According to the relevant judicial interpretations, in interpreting the content of a patent claim, the People’s Court should rely on the description in a patent claim and take into account of the comprehension by an informed ordinary technician of the same patent claim after perusal of the specifications and attached drawings.  However, in practice some incorrect terms may somehow appear in a patent claim. Will the court uphold the plea filed by the patentee in an infringement suit for correcting such erroneous description in the patent claim by employing the terms used in the specifications and drawings? 

In the patent infringement case brought by Wuxi Longsheng Cable Factory before the Supreme Court for review (ref. (2012) Min Ti Zi No. 3), the above-mentioned issue was highlighted. The Supreme Court published its decision with detailed jurisprudential analysis, which should be well noted.

In the hearing, both the patentee and the experts for testimony insisted that certain technical terms in patent claim 1 were incorrect and should be replaced by the equivalents in the patent specifications and attached drawings so as to prove that the alleged infringing method was consistent with the technical features described in patent claim 1.

The Supreme Court held that normally the meaning of a specific term in claim 1 is irreplaceable by that of a common term used in the patent specifications and the attached drawings. The reasons were given by the court as follows.
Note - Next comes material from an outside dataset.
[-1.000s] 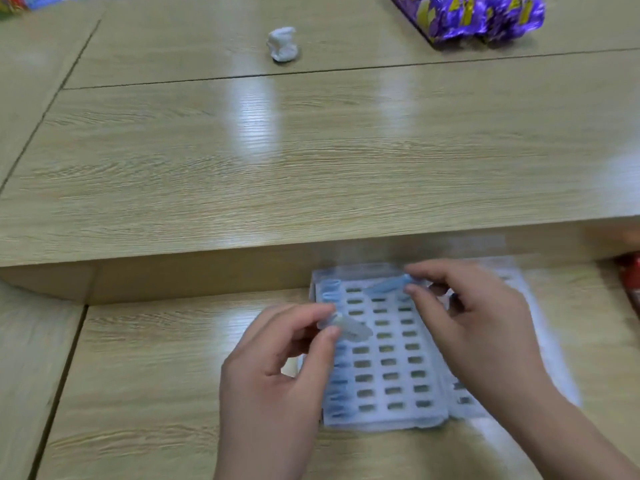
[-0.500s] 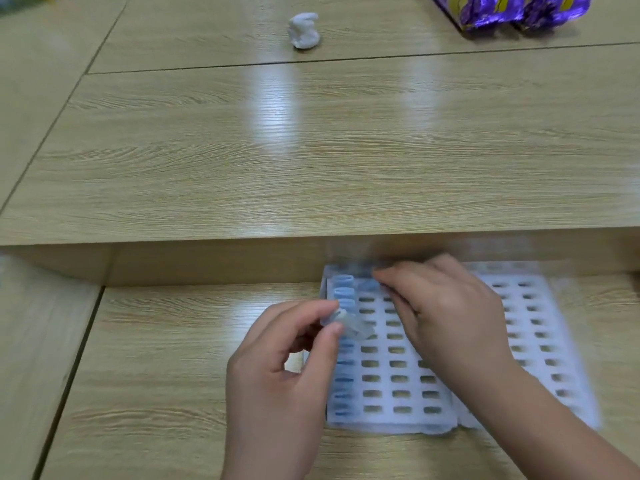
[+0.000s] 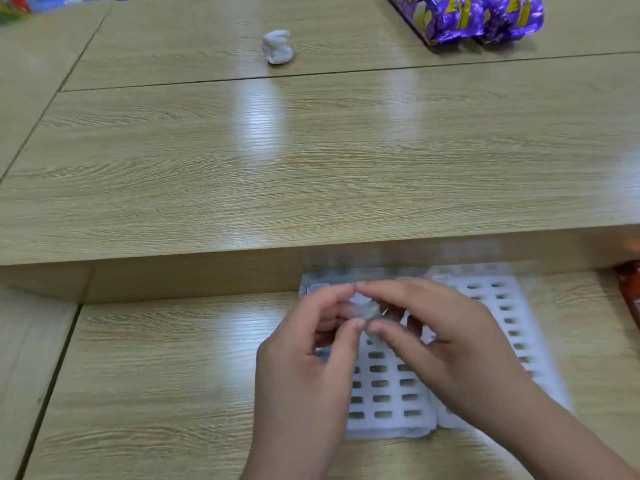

Firstly, when determining the meaning of a term created by a patent drafter, we should interpret the term as an informed ordinary technician in the specific discipline or industry rather than simply replace such coined term with a common phrase used in the discipline or industry by arguing that the coined term is not commonly used. 

Secondly, when interpreting the terms in a claim, each of these terms shall be deemed to have distinct meaning, instead of being unnecessary. Thirdly, if an ordinary technician is able to readily understand a term in a claim which is not afterward defined in the specifications, such technician’s comprehension of the term should prevail and the specifications should not be employed to overturn the content of the claim. Otherwise, the interpretation will end up in substantial alteration of the patent claim and, in effect, open a window of opportunity for patentee to amend the patent claim unlawfully, which will thus prejudice the declaration and definition of right that the patent claim purports. 

On the other hand, the Supreme Court also pointed out that in certain circumstances the inaccurate expression in the patent claim may be rectified by using the terms in the specifications. If an informed ordinary technician in the discipline or industry becomes aware of an obviously erroneous term in the claim immediately after reading the specifications and the attached drawings, and at the same time is able to revise such term definitively, straightforwardly and without any doubt, such revision is allowed.

The merit in this case is that it clarifies whether and to what extent the specifications and the attached drawings may be used to construe a patent claim. Notwithstanding the limited admissibility, it is highly advisable for the patent drafter to use his best endeavor to employ clear, accurate and complete expressions in preparing the patent claim so as to avoid future annoyances for patent enforcement.